TASK GOAL: Once the line with "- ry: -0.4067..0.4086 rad" is found in the entries below, repeat it and each following line exactly, up to and including the line with "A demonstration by". Add no other lines.

RECORDS PROVIDED:
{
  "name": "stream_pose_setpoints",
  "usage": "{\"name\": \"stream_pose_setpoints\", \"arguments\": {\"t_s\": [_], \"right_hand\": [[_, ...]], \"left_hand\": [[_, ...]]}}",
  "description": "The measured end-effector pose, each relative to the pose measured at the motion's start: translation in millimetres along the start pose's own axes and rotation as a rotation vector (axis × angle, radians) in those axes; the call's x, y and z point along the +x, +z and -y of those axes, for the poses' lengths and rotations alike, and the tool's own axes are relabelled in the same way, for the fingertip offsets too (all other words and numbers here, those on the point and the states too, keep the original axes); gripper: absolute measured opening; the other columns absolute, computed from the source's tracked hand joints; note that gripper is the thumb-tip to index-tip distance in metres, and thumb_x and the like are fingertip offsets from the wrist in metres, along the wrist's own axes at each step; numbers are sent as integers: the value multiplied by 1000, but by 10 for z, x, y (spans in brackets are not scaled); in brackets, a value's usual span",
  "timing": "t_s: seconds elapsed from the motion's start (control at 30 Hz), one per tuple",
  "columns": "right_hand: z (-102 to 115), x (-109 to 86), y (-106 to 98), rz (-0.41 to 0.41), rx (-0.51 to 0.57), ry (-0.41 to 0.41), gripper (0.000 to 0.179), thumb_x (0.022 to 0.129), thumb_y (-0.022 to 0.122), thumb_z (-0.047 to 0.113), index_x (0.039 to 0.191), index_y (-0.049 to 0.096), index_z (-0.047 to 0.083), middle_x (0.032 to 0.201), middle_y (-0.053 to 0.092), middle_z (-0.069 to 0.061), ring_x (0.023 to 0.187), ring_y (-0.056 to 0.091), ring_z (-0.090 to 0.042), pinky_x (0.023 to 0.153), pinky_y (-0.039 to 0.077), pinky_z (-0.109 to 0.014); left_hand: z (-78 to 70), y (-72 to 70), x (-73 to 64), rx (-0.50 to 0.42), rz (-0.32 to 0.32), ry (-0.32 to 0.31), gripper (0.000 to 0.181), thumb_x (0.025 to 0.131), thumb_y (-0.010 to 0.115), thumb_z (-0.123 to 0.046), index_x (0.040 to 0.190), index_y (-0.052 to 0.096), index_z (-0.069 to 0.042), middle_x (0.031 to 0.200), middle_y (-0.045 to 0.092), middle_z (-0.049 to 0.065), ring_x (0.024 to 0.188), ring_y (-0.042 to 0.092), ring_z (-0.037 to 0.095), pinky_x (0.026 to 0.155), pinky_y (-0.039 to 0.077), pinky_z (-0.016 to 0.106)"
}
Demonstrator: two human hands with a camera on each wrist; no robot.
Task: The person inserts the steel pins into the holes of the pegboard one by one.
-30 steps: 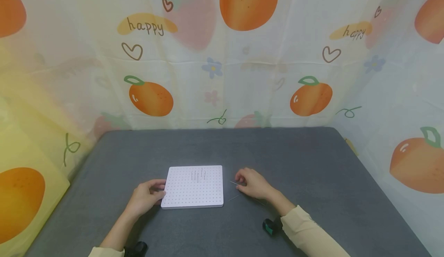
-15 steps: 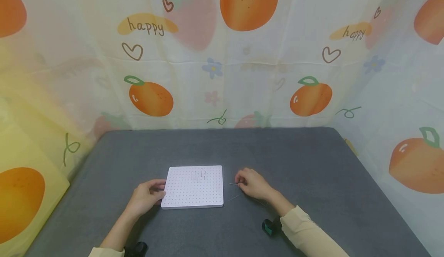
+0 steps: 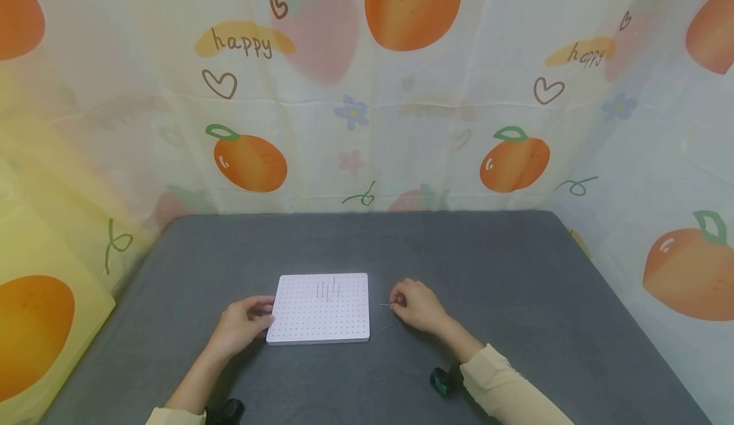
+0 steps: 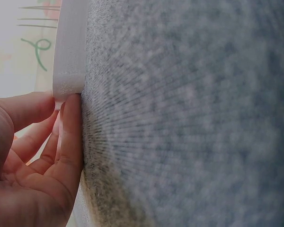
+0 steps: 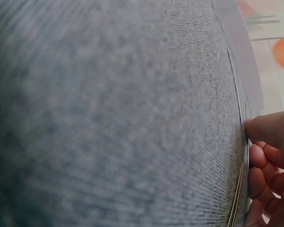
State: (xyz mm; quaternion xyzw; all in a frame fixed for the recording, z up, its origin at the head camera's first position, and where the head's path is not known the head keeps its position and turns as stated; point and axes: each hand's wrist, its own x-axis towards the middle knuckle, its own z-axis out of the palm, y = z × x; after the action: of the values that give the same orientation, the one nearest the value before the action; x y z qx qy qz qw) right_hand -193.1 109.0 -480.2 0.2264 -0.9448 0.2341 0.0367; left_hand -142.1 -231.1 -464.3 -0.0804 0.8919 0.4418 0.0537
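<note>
A white pegboard (image 3: 318, 323) with a grid of small holes lies on the table. Several thin metal pins (image 3: 327, 292) stand upright in it, toward its far side. At the board's left edge, my left hand (image 3: 237, 326) grips it; the left wrist view has the thumb above and the fingers along the side and bottom of the board's edge (image 4: 70, 52). Just right of the board, my right hand (image 3: 421, 307) pinches a thin metal pin (image 3: 384, 304) low over the table, its end sticking out leftward. Thumb and curled fingers of that hand (image 5: 270, 151) hide the pin's other part.
A loose metal pin (image 3: 386, 327) lies on the grey table (image 3: 487, 259) just in front of the right hand. More thin pins (image 5: 235, 203) lie beneath that hand in the right wrist view. Behind the table hangs a fruit-print curtain (image 3: 413, 151).
The pin at my right fingertips has swung from slanted to about level. The right fingers have closed in slightly and the wrist has shifted a little. The left hand and the pegboard stay still.
</note>
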Motion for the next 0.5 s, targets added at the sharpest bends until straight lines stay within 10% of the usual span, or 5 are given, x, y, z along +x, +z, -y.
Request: {"name": "stream_pose_setpoints", "arguments": {"t_s": [0.5], "right_hand": [[66,-12,-32,24,-11,20,11,80,67,13,71,60,14,70,49,5,66,43,-10,60,38,-25]], "left_hand": [[15,-9,-4,-5,2,8,41,81,64,-3,122,56,-2,108,61,15,79,59,17,64,54,29]]}}
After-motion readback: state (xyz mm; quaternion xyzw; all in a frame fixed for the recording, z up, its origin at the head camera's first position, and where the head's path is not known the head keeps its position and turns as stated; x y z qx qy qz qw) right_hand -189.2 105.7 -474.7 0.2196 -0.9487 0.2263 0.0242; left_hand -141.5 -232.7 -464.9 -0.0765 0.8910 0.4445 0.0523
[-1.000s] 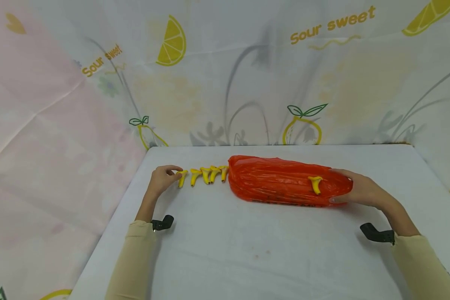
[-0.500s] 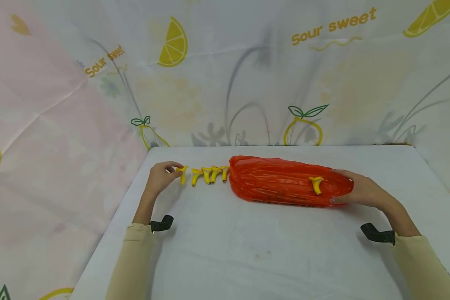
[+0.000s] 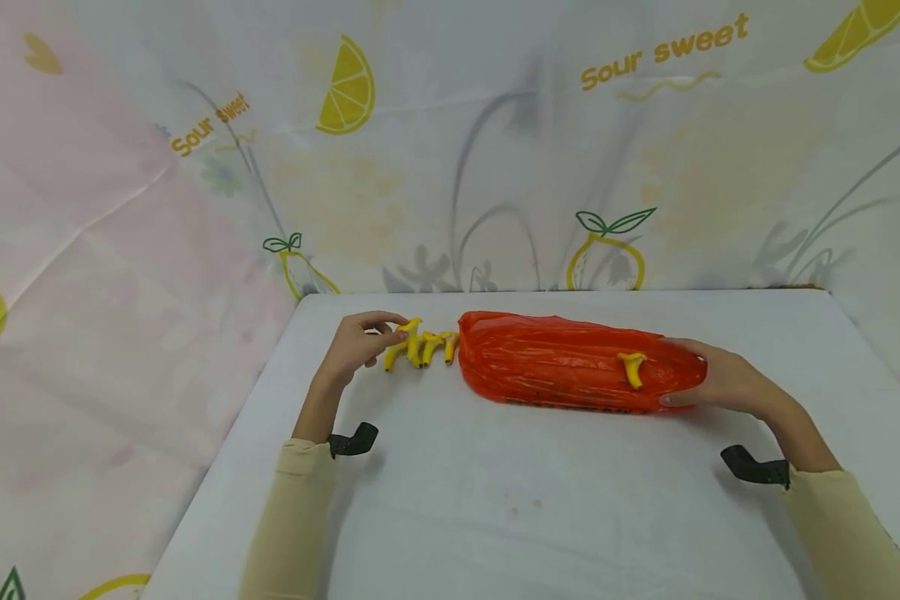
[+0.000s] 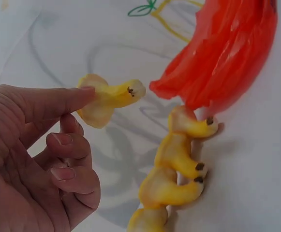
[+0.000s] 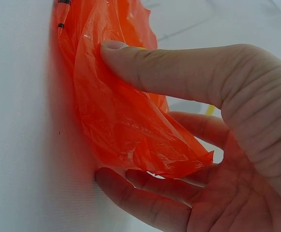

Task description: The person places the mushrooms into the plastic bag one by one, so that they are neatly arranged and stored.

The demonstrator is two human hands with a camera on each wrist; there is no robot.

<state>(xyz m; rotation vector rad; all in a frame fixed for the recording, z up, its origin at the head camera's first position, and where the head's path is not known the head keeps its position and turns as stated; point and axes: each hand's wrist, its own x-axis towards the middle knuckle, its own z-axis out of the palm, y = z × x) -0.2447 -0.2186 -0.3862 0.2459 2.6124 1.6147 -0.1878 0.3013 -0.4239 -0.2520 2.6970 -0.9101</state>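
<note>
My left hand (image 3: 356, 343) pinches a yellow trumpet-shaped mushroom (image 4: 118, 94), like a chanterelle, between thumb and forefinger. It is raised off the white table, over a row of several similar mushrooms (image 4: 179, 153). That row ends against the left end of a long red plastic bag (image 3: 543, 360). At the bag's right end, my right hand (image 3: 731, 382) grips the thin plastic, thumb on the near side and fingers around the far side and end. One more yellow mushroom (image 3: 632, 369) lies on top of the bag, near the right hand. The bag's inside is hidden.
The white table (image 3: 525, 508) stretches in front of the bag toward me. Its back edge meets a printed lemon-pattern cloth (image 3: 450, 167). A black camera mount (image 3: 354, 440) sits on my left wrist, and another black mount (image 3: 753, 467) on my right.
My left hand has lifted the leftmost mushroom off the table and carried it right, over the row and closer to the bag. The right hand stays at the bag's end.
</note>
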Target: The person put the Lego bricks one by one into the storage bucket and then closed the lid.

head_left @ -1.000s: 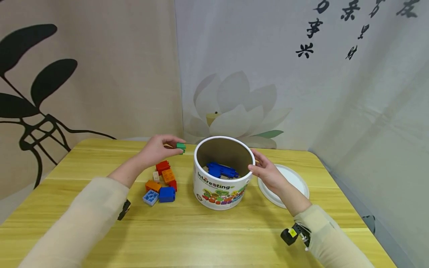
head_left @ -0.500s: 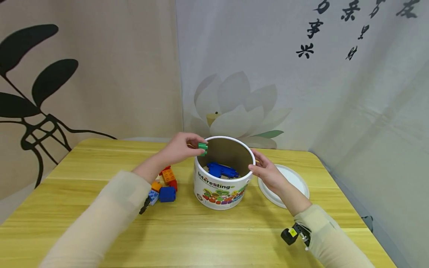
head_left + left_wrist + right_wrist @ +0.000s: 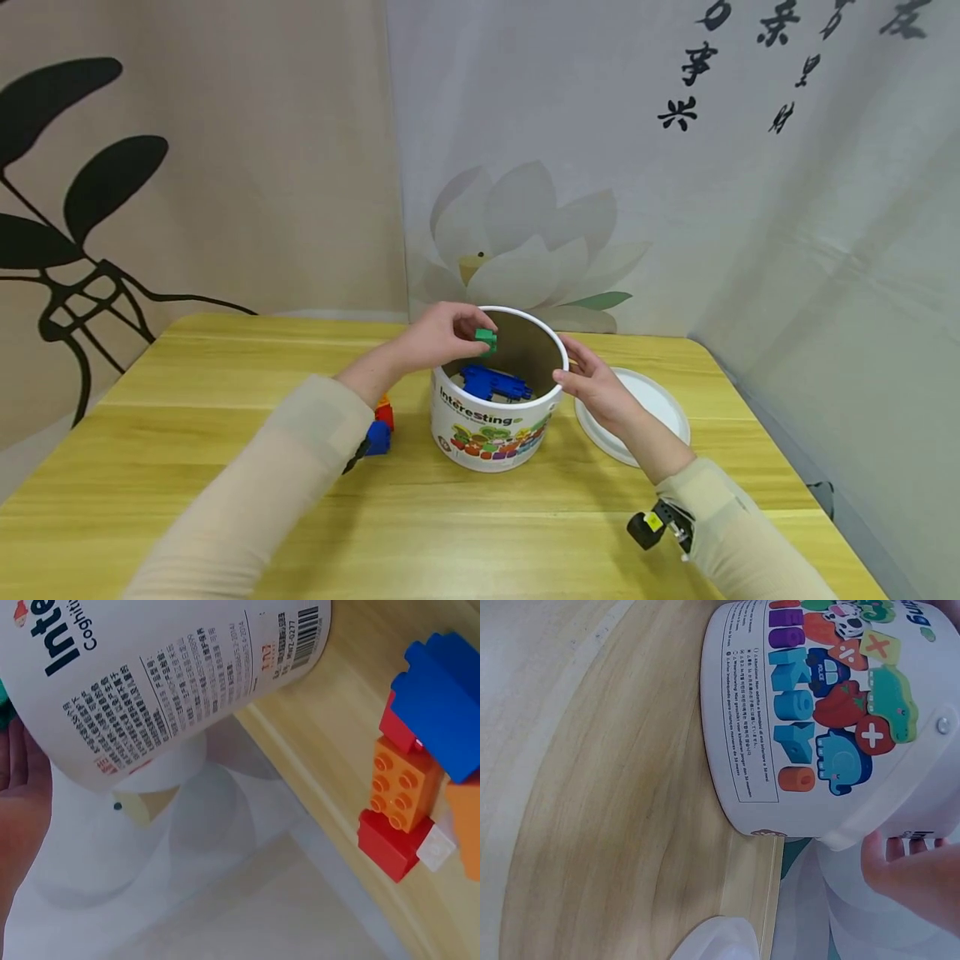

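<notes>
My left hand (image 3: 442, 337) pinches a green toy brick (image 3: 486, 340) between thumb and fingers, over the opening of a white round bucket (image 3: 491, 433). Blue toy pieces (image 3: 491, 383) lie inside the bucket. On the bucket's right side my right hand (image 3: 596, 383) grips the rim, thumb toward the front and fingers behind. In the right wrist view that hand (image 3: 911, 870) is at the bucket's upper edge, by its white handle (image 3: 900, 787). The left wrist view catches only a sliver of the green brick (image 3: 4, 705) beside the bucket's printed wall (image 3: 172, 682).
Loose bricks lie left of the bucket, partly hidden by my left forearm: a blue brick (image 3: 442, 705), an orange brick (image 3: 401, 784), a red brick (image 3: 386, 844) and a small white one (image 3: 437, 847). A white lid (image 3: 663, 404) rests on the wooden table (image 3: 480, 533) at right.
My left hand has carried the green brick rightward from beside the loose bricks to over the bucket's opening. The right hand has stayed on the rim.
</notes>
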`<state>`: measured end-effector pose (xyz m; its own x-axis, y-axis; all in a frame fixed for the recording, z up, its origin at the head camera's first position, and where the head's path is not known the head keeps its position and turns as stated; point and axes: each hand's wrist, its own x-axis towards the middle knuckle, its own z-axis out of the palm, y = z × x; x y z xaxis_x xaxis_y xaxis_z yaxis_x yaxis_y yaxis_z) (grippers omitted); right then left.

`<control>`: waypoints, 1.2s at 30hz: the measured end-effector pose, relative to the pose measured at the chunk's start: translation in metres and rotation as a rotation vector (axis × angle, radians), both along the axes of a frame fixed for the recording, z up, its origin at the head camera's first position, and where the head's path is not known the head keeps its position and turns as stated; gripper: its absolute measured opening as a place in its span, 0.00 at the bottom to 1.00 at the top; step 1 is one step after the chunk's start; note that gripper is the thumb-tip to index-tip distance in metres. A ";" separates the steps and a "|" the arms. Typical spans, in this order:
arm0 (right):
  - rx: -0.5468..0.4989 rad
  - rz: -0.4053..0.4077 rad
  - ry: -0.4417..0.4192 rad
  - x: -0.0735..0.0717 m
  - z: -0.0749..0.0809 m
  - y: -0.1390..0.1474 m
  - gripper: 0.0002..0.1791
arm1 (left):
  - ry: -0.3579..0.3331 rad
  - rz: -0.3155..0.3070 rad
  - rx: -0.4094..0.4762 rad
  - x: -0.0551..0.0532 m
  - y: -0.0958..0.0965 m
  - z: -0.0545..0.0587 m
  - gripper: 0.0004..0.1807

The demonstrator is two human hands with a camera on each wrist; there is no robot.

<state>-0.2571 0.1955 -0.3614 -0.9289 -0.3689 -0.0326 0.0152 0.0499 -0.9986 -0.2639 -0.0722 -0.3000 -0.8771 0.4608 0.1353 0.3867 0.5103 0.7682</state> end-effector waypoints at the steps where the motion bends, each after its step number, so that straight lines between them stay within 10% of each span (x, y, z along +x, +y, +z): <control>1: 0.001 0.000 0.001 0.000 0.000 0.000 0.37 | -0.001 -0.005 -0.003 0.000 0.001 -0.001 0.14; 12: -0.009 0.007 -0.004 0.001 -0.003 0.001 0.37 | 0.002 -0.056 0.060 0.000 0.005 -0.008 0.14; 21: 0.006 0.009 0.010 0.000 -0.002 0.002 0.36 | 0.018 0.057 0.096 0.006 -0.042 -0.009 0.14; 36: 0.003 0.000 0.005 0.001 -0.001 0.000 0.36 | -0.070 0.239 -0.029 0.032 -0.147 -0.073 0.18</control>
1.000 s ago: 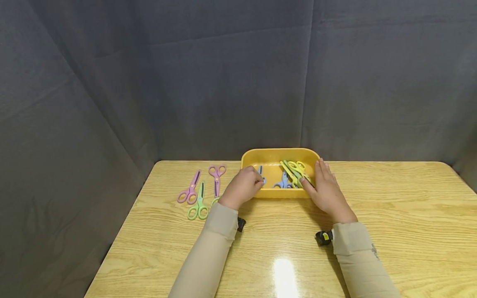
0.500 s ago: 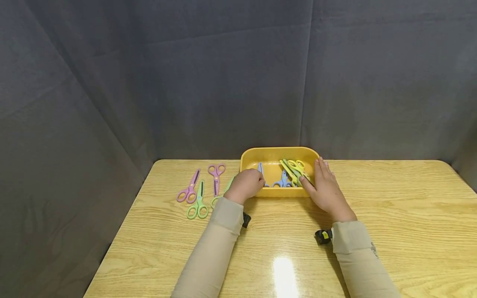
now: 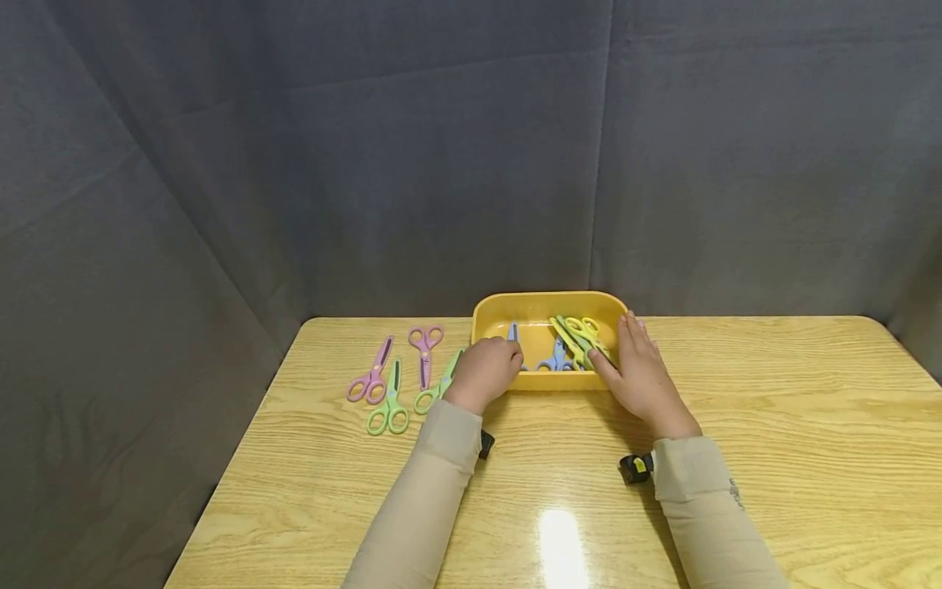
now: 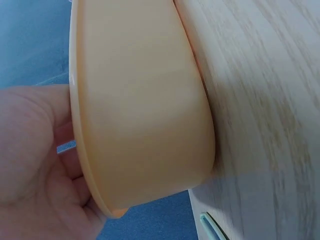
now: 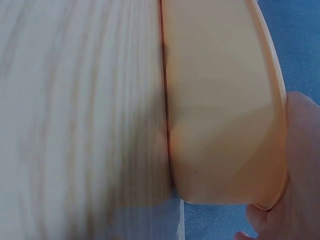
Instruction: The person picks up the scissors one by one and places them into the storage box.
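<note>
A yellow plastic bin (image 3: 545, 382) stands at the table's back edge. My left hand (image 3: 486, 372) reaches over its left front rim, fingers curled at a pair of blue scissors (image 3: 513, 331) whose tip shows beyond the knuckles; the handles are hidden. In the left wrist view those fingers (image 4: 72, 162) pass behind the rim. My right hand (image 3: 646, 376) grips the right end of the bin, thumb inside and straight fingers outside along the wall. Between the hands, a second pair of blue scissors (image 3: 557, 356) lies beside overlapping yellow scissors (image 3: 583, 330) and green ones.
Left of the bin, pink scissors (image 3: 425, 356), purple scissors (image 3: 372, 376) and two green pairs, one nearer the front (image 3: 393, 401) and one partly behind my left hand (image 3: 439, 384), lie on the wooden table (image 3: 309, 491). A dark cloth (image 3: 456, 164) hangs behind.
My left hand has shifted slightly right, and the blue scissors by it now stand with more blade showing. The right hand stays on the bin. More of one green pair is uncovered.
</note>
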Action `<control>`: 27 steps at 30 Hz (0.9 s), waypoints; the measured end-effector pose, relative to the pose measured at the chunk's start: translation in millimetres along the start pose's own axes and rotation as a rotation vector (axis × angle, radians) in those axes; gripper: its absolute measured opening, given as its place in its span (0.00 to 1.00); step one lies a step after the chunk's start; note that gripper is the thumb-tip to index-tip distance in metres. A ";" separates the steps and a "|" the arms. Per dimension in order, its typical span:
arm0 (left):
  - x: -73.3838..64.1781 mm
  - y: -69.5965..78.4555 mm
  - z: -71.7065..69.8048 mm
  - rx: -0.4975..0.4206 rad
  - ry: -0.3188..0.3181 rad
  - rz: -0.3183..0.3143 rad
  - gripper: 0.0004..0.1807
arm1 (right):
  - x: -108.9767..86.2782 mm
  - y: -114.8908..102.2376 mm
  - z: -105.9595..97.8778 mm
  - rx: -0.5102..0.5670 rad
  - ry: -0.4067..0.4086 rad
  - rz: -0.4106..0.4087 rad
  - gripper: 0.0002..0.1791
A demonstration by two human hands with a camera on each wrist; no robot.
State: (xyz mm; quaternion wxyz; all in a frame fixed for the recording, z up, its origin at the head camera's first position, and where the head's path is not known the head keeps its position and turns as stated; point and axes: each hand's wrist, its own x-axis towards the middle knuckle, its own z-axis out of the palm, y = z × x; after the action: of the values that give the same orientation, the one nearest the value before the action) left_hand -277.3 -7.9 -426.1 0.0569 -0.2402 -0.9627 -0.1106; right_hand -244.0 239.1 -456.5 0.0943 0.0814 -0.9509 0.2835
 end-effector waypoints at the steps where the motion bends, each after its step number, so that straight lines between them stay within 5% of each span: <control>1: -0.5 -0.3 0.5 -0.001 0.011 0.005 0.17 | 0.0 0.0 0.0 -0.002 0.000 0.000 0.48; 16: -13.2 -1.5 2.7 -0.096 0.120 0.058 0.16 | -0.7 1.1 0.5 -0.001 0.003 -0.004 0.48; 27: -31.0 -9.9 0.2 -0.200 0.168 0.037 0.13 | 0.0 2.1 1.9 0.000 0.006 -0.005 0.48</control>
State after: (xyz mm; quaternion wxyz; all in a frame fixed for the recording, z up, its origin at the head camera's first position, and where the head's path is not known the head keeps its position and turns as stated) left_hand -254.7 -30.3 -433.1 0.1154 -0.2524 -0.9341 -0.2246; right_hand -244.7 239.8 -459.1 0.0978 0.0829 -0.9503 0.2837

OUTPUT OF THE EXERCISE:
  - ry: -0.4067..0.4086 rad
  - rz: -0.4106..0.4087 rad
  - gripper: 0.0002..0.1791
A demonstration by two human hands with a camera on each wrist; no robot.

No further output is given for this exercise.